Fundado en 1910

Hacienda asume que el dinero es del titular de la cuenta que cobraAlex Zea

Lotería de Navidad 2025

Cómo repartir legalmente el premio de la Lotería de Navidad sin problemas fiscales

Para la Agencia Tributaria, este movimiento inocente no se interpreta como un reparto de premios, sino como una donación

Uno de los mayores temores, a menudo desconocido, que acecha a los ganadores de la Lotería de Navidad no es perder el boleto, sino caer en la trampa fiscal de la generosidad mal gestionada. Compartir un décimo es una tradición profundamente arraigada en España, pero cuando la fortuna sonríe con un premio mayor, la alegría puede transformarse en una pesadilla tributaria si no se siguen los pasos correctos ante la entidad bancaria.

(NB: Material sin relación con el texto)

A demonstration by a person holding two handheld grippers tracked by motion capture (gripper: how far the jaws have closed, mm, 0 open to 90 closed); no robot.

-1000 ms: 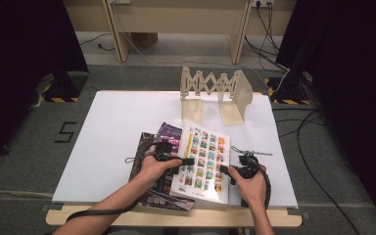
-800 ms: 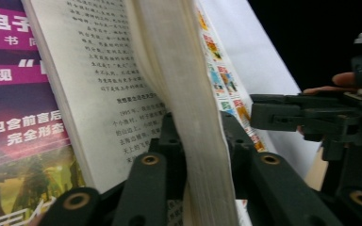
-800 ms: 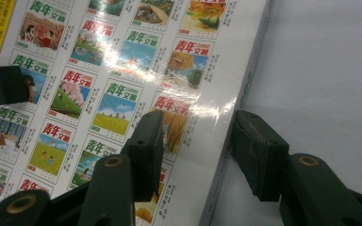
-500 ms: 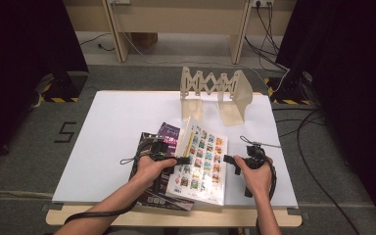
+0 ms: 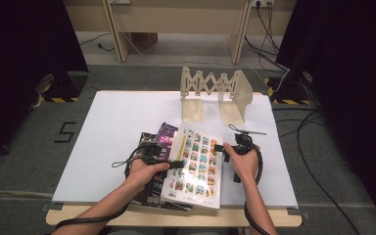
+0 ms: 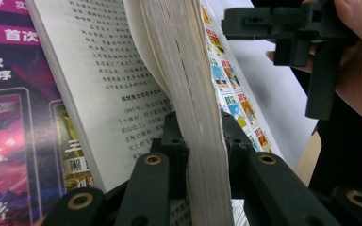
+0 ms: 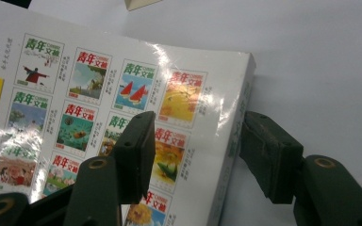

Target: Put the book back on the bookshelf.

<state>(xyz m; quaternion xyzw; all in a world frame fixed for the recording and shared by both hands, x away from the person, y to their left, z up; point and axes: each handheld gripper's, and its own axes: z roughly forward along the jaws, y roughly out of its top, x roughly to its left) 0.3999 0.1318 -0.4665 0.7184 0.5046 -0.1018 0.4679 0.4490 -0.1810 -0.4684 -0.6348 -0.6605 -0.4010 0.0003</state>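
Observation:
A thick book with a white cover of small coloured pictures lies near the table's front edge, its cover side lifted. My left gripper is shut on its block of pages. Those jaws closed on the pages within the last second and have just eased a little, still pressing them. My right gripper is at the book's right edge. In the right gripper view the spine edge lies between the right gripper's spread jaws, untouched. These jaws have just been opening.
A dark purple magazine lies under the book on the white table. A wooden folding book rack stands at the back, right of centre. In the left gripper view the right gripper is close behind the book.
My right hand has moved from the book's near right corner farther up its right edge. The left gripper has clamped the pages. The book has shifted slightly left.

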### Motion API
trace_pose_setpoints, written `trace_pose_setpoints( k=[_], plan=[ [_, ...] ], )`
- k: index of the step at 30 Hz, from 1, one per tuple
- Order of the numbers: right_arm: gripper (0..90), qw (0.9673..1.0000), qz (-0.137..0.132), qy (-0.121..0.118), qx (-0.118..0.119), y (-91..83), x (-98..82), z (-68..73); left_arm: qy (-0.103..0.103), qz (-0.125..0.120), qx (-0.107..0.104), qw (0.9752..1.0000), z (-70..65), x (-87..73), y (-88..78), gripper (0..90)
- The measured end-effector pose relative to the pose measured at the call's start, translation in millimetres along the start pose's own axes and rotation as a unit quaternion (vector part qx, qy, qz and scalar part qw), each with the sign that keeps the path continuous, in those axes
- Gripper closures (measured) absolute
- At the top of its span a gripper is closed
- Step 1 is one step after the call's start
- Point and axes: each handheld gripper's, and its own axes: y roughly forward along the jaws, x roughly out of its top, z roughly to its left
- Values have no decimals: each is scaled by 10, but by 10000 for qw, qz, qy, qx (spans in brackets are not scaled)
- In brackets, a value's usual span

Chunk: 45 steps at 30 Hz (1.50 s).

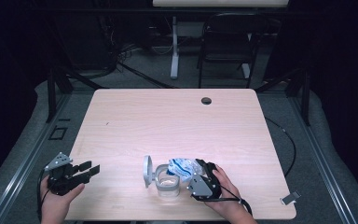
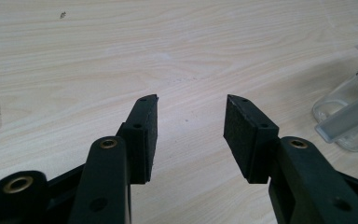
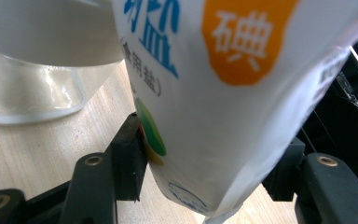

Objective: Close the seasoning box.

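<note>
- The right gripper (image 1: pixel 196 175) is sitting in the lower middle of the high view, clamping a white salt pouch (image 1: pixel 182 166) with blue print; the right gripper view is showing the pouch (image 3: pixel 223 107) squeezed between both black pads, its sides pressing against them.
- The pouch is leaning over a clear plastic container (image 1: pixel 167 183) with a hinged lid (image 1: pixel 148 171) standing open at its left, both near the bottom edge of the wooden table (image 1: pixel 177 121).
- In the right gripper view the container (image 3: pixel 32 88) is lying in the upper left, close beside the pouch; whether they are touching is hard to tell.
- The left gripper (image 1: pixel 87 171) is resting at the lower left of the high view, well apart from the container, with its jaws spread and nothing between them; the left gripper view is showing bare tabletop past the pads (image 2: pixel 144 135).
- The pouch is probably behaving as a soft, slumping load: the film looks glossy and slippery, and loose grains inside would be shifting as it tips.
- Gripping across the filled body, as now, is likely giving the firmest hold, since the thin film alone would fold and slide.
- The container looks light and rigid, so it may be skidding if the pouch nudges it; steadying its wall with the free gripper would be sensible.
</note>
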Motion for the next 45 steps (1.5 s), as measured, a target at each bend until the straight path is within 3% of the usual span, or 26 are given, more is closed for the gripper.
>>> trace_pose_setpoints(
  k=[5, 16, 19, 45],
  plan=[
    [425, 10000, -24, 7, -15, 23, 1, 9, -12, -1, 8, 10000, 5, 1, -7, 552],
    [425, 9996, -4, -268, -102, 44, 4, 14, -17, 4, 13, 10000, 7, -2, -4, 552],
    [425, 9989, 100, -442, -143, 41, 11, 4, -15, 5, 13, 10000, 7, -2, -3, 552],
    [424, 9945, 113, -988, -315, 63, 46, -5, -41, 17, 13, 10000, 20, -12, 6, 552]
  ],
)
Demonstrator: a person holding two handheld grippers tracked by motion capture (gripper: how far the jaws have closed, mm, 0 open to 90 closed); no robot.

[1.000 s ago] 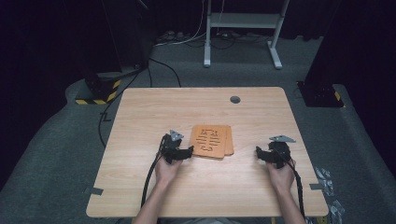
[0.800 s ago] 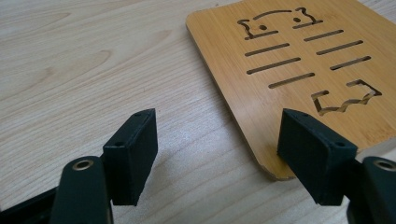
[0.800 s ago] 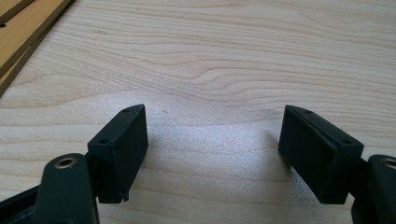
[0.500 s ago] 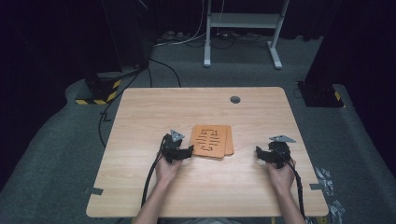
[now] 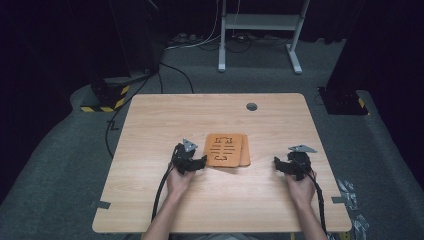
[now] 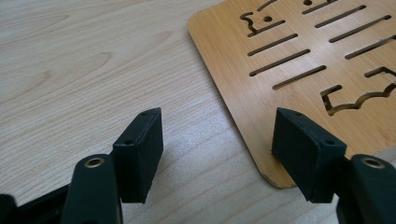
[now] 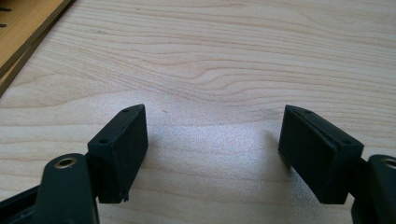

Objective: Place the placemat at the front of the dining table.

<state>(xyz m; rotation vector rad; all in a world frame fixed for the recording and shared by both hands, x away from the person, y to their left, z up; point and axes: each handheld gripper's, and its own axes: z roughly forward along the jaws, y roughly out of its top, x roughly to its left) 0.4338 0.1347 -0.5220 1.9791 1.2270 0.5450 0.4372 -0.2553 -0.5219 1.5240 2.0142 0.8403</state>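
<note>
Left gripper (image 5: 196, 163) gapes empty beside the boards' (image 5: 227, 149) corner. Right gripper (image 5: 283, 166) gapes empty over bare bench (image 5: 160, 120).

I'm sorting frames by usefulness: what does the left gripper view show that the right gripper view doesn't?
The left gripper view gives the top wooden board close up, with its cut slots and rounded corner, and the left gripper open, one pad over the board's edge. The right gripper view gives the right gripper open over bare table, with the stacked boards' edges in its upper left corner. Both share the light wood table and black jaws spread wide.
</note>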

El error más común y costoso consiste en que una sola persona, generalmente el portador del décimo, cobre la totalidad del premio en su cuenta y posteriormente distribuya las partes correspondientes a amigos o familiares mediante transferencias bancarias o Bizum.

Para la Agencia Tributaria, este movimiento inocente no se interpreta como un reparto de premios, sino como una donación. Esto significa que el dinero sufriría una «doble imposición»: primero, se descuenta el 20 % del gravamen especial de loterías (aplicable a la parte que excede los 40.000 euros) y segundo, al transferirlo a los otros participantes, estos deberían pagar el Impuesto de Sucesiones y Donaciones.

Hacienda asume que el dinero es del titular de la cuenta que cobra, y cualquier salida hacia terceros es un regalo que debe tributar.

Pasos a seguir

La única forma legal de evitar este segundo impuesto y blindar el premio es acreditar la copropiedad del décimo en el momento exacto del cobro, nunca después. Para ello, es imprescindible que todos los participantes acudan físicamente a la entidad financiera colaboradora con el décimo premiado.

Una vez allí, se debe identificar a cada ganador con su DNI y especificar qué porcentaje del billete corresponde a cada uno. De esta forma, el banco, actuando como retenedor de Hacienda, aplicará el impuesto del 20 % al total del premio y, acto seguido, ingresará la parte neta proporcional directamente en la cuenta de cada titular.

Si no fuera posible que todos acudan al banco, el representante que vaya a cobrar debe llevar consigo los documentos de identidad de todos los partícipes y notificar al gestor bancario que el premio es compartido antes de que se realice el abono. Al hacerlo así, el dinero llega a cada bolsillo «limpio» de cargas fiscales adicionales, figurando ante la administración como un premio de lotería individual y no como una donación.